Die Fall/Winter 2016/17 -Kollektion der österreichischen Designerin Rebekka Ruétz ist inspiriert vom radikalen Wandel, Metamodernismus und ihrer Heimat Tirol. Sie besticht durch traditionsreiche Cutting Edge Couture und passionierte Schneiderkunst. Die Silhouette ist einmal dramatisch feminin mit akzentuierten Ärmeln, betonter Taille, kurviger Hüfte, voluminöser Rückseite und schweifenden Röcken, dann wieder maskulin geprägt im Poor-Boy-Style mit lady-like proportioniertem Twist.

Am Mittwochnachmittag präsentierte Rebekka Ruétz im Rahmen der Mercedes-Benz Fashion Week Berlin ihre Herbst-/Winterkollektion 2017/2017 mit dem Titel „So close, so far“. Wie schon im letzten Jahr war die Show ein Highlight. Die junge Designerin steht für ästhetische Formen und Stoffen, sie vermischt das Sichtbare mit dem Unsichtbaren und stellt die feminine Seite der Frau in den Vordergrund.

Rebekka Ruétz ©Getty Images

Rebekka Ruétz ©Getty Images

Auffällig sind vor allem die speziell bedruckten Stoffe mit Heimat-Prints, die eine Hommage an Rebekkas Heimat Tirol sind. Seide, Baumwolle, Wolle, Strick oder Spitze werden mit Kunstfasern, Kunstleder und Fake Fur kombiniert. Die Farbpalette wird dominiert von Mantaschwarz, Graphit, Zement- und Wolkengrau kombiniert mit trübem Weiss, Lavendeltönen und kühlem Blau. Die handgefertigten Statement-Gürtel waren auch schon letzte Saison ein verführerisches Highlight der Kollektion.

Geballte Austria Power gab’s auch auf dem Laufsteg: Model Larissa Marolt präsentierte drei verschiedene Looks, wo denen eines das begehrte Schlussstück – das Brautkleid – war.

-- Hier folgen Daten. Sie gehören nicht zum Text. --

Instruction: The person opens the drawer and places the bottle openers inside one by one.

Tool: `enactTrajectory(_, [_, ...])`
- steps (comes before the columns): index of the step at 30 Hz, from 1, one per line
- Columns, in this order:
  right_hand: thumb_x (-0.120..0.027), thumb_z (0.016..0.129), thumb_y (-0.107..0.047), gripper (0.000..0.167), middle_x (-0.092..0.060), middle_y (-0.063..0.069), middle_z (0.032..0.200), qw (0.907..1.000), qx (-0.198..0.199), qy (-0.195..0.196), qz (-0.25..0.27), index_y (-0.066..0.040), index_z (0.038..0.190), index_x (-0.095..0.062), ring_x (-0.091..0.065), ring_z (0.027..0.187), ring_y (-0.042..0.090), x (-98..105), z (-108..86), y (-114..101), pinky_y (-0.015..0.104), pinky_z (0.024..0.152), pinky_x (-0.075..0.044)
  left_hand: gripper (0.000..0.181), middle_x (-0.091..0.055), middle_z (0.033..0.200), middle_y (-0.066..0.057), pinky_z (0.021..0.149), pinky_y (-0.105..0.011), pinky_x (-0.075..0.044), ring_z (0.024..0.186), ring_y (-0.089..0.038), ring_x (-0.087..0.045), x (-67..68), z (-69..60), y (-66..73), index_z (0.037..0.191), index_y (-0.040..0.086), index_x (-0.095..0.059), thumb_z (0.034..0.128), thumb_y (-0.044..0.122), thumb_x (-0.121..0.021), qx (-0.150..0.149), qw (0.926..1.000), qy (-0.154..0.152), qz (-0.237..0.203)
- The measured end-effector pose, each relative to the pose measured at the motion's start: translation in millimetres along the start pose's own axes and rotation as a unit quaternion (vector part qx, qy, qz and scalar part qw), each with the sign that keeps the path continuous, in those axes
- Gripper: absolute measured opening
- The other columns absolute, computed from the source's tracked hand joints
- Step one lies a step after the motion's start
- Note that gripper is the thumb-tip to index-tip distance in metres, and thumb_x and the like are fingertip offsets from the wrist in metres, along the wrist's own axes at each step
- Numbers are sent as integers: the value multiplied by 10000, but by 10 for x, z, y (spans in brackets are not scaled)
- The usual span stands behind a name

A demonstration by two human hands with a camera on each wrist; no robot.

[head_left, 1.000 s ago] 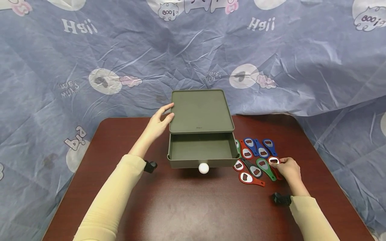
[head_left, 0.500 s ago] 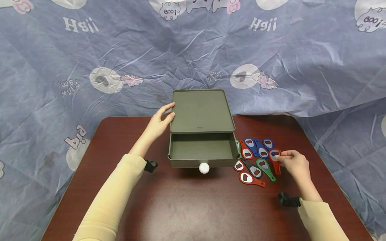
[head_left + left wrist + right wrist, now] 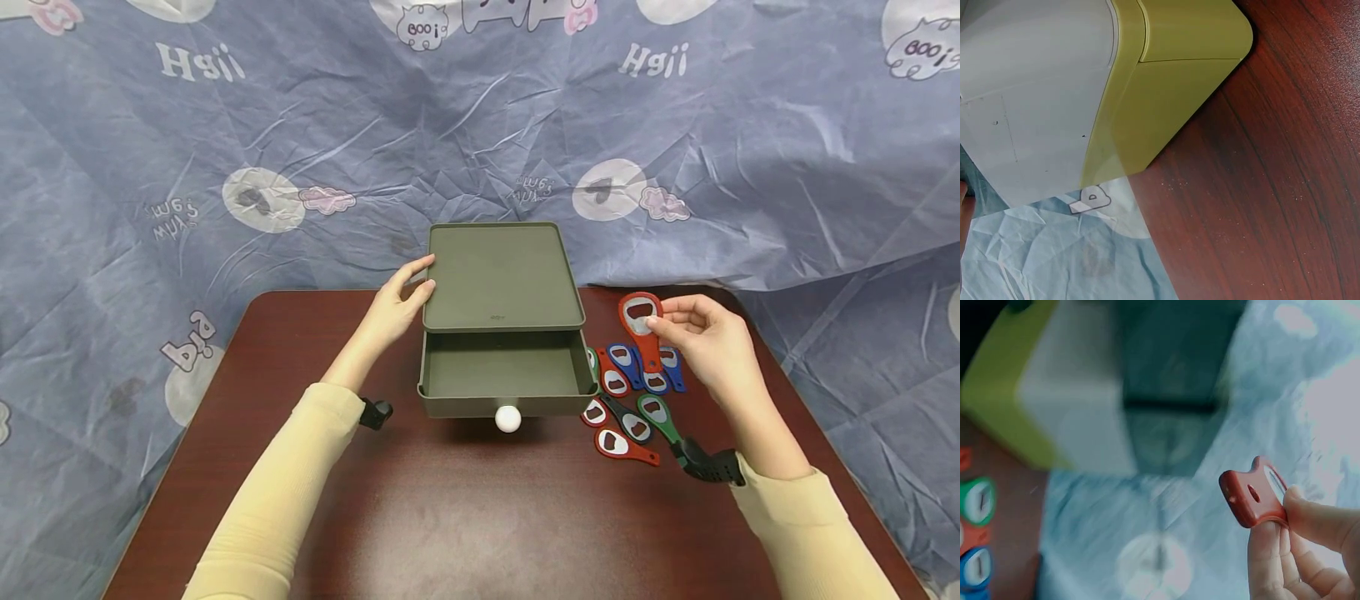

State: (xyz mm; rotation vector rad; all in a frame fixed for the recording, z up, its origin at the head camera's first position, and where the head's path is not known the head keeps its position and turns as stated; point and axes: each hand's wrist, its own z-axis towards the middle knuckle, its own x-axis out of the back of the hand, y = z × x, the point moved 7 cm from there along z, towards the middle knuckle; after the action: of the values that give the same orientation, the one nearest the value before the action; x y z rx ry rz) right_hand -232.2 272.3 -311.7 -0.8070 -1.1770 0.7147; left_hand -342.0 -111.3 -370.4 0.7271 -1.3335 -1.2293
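Observation:
My right hand (image 3: pixel 712 342) pinches a red bottle opener (image 3: pixel 649 357) between thumb and fingers, raised above the table to the right of the box. In the right wrist view, the opener (image 3: pixel 1242 495) is seen nearly edge-on at the fingertips. My left hand (image 3: pixel 393 304) rests its fingertips against the left side of an olive-green drawer box (image 3: pixel 502 275), fingers extended. The drawer (image 3: pixel 457 407) is pulled out towards the front, with a round white knob (image 3: pixel 507 418) and a bare inside. In the left wrist view, the box's yellow-green and grey side (image 3: pixel 1172 94) fills the upper left.
Several bottle openers lie right of the drawer: a red one (image 3: pixel 628 447) in front, a black-handled one (image 3: pixel 633 425), a green one (image 3: pixel 658 414), and blue ones (image 3: pixel 621 357) behind. Some are partly hidden. A patterned cloth (image 3: pixel 480 125) hangs behind the brown table (image 3: pixel 450 517).
My right hand has lifted the red bottle opener off the table, then up and leftwards towards the box. The left hand and the drawer stay put.

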Motion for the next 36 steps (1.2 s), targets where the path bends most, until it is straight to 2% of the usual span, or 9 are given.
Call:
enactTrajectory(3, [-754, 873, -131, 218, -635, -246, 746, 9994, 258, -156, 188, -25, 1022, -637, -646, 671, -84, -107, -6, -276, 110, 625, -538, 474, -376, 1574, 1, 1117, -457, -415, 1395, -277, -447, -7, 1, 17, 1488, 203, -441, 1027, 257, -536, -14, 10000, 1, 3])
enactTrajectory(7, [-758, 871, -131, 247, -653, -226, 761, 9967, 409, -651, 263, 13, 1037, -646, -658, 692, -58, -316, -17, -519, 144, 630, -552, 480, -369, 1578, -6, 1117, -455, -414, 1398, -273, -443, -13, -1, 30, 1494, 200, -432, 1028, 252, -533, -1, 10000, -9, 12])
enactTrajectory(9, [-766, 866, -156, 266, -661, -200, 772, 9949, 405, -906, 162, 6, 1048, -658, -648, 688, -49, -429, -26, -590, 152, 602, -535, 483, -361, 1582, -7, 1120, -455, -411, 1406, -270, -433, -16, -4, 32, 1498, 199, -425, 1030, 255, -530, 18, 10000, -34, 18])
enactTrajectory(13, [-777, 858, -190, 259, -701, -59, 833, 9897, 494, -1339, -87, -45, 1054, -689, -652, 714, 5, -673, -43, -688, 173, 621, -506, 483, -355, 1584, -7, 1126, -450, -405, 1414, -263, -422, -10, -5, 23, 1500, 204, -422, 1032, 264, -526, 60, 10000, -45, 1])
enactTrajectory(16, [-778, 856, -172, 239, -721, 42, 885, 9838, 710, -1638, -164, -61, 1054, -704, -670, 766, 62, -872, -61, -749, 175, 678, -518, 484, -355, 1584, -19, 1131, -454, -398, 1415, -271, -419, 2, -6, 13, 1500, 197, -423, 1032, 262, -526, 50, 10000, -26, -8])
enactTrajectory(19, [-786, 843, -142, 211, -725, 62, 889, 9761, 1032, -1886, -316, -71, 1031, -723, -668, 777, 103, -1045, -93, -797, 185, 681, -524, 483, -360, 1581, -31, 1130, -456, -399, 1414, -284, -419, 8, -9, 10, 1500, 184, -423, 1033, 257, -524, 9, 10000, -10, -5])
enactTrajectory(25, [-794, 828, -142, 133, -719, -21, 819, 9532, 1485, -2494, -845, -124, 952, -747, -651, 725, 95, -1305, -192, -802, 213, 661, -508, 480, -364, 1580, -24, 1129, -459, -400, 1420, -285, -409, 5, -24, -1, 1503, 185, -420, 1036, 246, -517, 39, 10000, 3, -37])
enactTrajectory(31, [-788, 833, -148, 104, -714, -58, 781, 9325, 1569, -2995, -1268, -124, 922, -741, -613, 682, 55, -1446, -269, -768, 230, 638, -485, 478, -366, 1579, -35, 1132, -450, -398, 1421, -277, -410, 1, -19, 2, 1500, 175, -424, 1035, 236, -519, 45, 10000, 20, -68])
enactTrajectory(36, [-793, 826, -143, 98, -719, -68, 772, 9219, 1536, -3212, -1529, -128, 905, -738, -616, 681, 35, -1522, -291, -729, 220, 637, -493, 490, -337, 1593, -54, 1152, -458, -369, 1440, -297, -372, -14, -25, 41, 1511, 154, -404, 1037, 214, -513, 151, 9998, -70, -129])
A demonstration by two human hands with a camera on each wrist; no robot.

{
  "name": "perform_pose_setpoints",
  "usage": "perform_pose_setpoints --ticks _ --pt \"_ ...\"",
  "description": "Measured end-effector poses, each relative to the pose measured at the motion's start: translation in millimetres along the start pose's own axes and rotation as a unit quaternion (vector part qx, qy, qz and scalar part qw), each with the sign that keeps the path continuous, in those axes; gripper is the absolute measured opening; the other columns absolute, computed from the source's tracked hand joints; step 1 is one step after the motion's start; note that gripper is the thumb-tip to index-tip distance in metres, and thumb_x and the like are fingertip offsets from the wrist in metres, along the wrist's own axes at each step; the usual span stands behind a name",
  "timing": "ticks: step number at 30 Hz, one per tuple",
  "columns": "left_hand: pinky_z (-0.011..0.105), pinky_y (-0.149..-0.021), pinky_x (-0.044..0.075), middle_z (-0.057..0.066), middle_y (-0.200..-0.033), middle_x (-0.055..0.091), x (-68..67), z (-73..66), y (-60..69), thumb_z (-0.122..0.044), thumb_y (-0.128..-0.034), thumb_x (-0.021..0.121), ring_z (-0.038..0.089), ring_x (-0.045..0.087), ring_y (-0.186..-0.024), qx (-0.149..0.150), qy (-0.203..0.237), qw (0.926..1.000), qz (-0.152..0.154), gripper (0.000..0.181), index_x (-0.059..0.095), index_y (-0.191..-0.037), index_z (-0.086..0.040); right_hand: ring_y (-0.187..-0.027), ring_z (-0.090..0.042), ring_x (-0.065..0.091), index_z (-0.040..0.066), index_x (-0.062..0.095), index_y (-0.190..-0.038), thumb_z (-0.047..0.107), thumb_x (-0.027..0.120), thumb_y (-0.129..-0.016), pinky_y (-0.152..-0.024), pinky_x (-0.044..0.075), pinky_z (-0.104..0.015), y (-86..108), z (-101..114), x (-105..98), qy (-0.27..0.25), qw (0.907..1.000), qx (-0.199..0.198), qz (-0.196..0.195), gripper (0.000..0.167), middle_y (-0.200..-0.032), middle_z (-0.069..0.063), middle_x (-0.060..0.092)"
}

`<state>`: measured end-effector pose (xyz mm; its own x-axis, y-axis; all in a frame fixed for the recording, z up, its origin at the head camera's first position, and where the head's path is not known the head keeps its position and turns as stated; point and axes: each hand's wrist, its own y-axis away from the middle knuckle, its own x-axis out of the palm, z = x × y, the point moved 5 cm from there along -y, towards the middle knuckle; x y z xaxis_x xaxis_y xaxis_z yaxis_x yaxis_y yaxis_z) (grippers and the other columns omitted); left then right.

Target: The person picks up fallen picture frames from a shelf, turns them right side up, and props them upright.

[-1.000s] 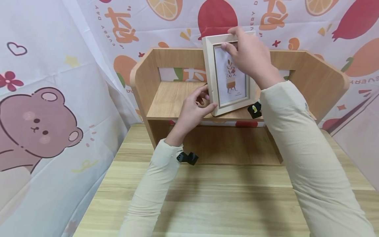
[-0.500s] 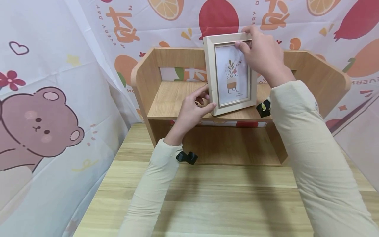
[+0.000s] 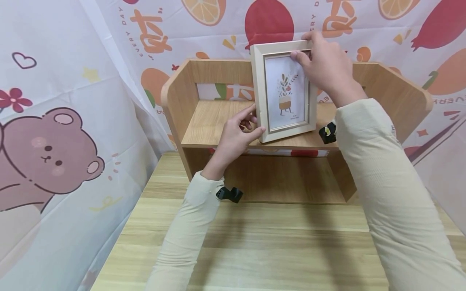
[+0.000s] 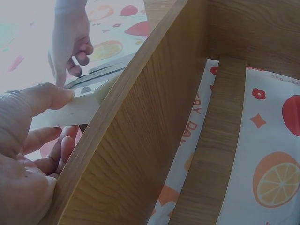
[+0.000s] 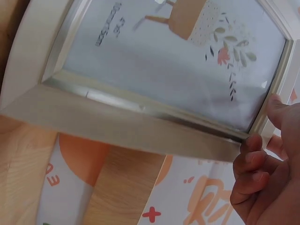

Larissa Marolt zeigt das Brautkleid von Rebekka Ruétz ©Getty Images

Larissa Marolt zeigt den Brautlook von Rebekka Ruétz ©Getty Images

Zu den prominenten Gästen zählten u.a. Annemarie Eilfeld, Annica Hansen, Bahar Kizil, Sarah Maria Breuer, Falk Willy Wild, Funda Vanroy, Katrin Wrobel, Maren Gilzer, Nikola Kastner, Raphael Vogt, Rolf Scheider, Stefanie Brungs und Ulrike Frank.